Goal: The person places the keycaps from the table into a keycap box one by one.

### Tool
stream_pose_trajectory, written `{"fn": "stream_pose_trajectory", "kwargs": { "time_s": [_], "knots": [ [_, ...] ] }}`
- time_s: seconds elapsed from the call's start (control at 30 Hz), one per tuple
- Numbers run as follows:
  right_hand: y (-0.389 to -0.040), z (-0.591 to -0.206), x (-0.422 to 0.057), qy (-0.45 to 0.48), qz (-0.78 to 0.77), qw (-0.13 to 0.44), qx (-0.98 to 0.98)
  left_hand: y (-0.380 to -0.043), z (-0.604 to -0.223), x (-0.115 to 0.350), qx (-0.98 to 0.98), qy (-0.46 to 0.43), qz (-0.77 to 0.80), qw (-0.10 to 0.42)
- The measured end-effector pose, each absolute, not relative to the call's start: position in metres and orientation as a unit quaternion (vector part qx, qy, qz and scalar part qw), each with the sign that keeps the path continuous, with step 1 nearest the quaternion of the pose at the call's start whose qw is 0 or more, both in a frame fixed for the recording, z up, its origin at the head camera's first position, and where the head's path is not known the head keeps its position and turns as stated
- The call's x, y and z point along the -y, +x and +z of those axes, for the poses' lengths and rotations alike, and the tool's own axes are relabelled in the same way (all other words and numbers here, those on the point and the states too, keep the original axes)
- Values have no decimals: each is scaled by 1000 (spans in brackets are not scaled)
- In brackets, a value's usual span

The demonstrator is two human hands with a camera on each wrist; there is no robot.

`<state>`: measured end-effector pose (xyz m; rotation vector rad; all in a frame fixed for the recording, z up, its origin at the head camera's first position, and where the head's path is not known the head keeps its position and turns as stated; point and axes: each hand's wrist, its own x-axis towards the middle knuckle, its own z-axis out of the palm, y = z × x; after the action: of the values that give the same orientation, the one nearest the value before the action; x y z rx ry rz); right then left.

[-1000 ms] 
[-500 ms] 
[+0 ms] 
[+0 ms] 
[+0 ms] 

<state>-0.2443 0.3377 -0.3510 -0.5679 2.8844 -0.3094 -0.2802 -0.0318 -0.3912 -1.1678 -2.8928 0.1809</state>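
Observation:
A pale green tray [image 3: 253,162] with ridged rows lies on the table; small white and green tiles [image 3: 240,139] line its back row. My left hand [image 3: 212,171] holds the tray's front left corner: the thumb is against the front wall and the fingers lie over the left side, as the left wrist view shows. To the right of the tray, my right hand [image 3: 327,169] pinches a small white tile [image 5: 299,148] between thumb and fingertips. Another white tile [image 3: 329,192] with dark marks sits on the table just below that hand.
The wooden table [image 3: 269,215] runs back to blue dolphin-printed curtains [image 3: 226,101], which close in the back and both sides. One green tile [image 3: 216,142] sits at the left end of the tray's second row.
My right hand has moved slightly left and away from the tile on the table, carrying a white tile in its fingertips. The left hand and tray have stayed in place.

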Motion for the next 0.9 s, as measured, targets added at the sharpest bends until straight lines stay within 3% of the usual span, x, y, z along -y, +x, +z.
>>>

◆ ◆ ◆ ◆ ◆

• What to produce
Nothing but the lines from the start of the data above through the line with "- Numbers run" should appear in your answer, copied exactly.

• Task result
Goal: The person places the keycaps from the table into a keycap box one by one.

### Tool
stream_pose_trajectory, written `{"fn": "stream_pose_trajectory", "kwargs": { "time_s": [_], "knots": [ [_, ...] ] }}`
- time_s: seconds elapsed from the call's start (control at 30 Hz), one per tuple
- Numbers run as follows:

The output for this exercise is finished.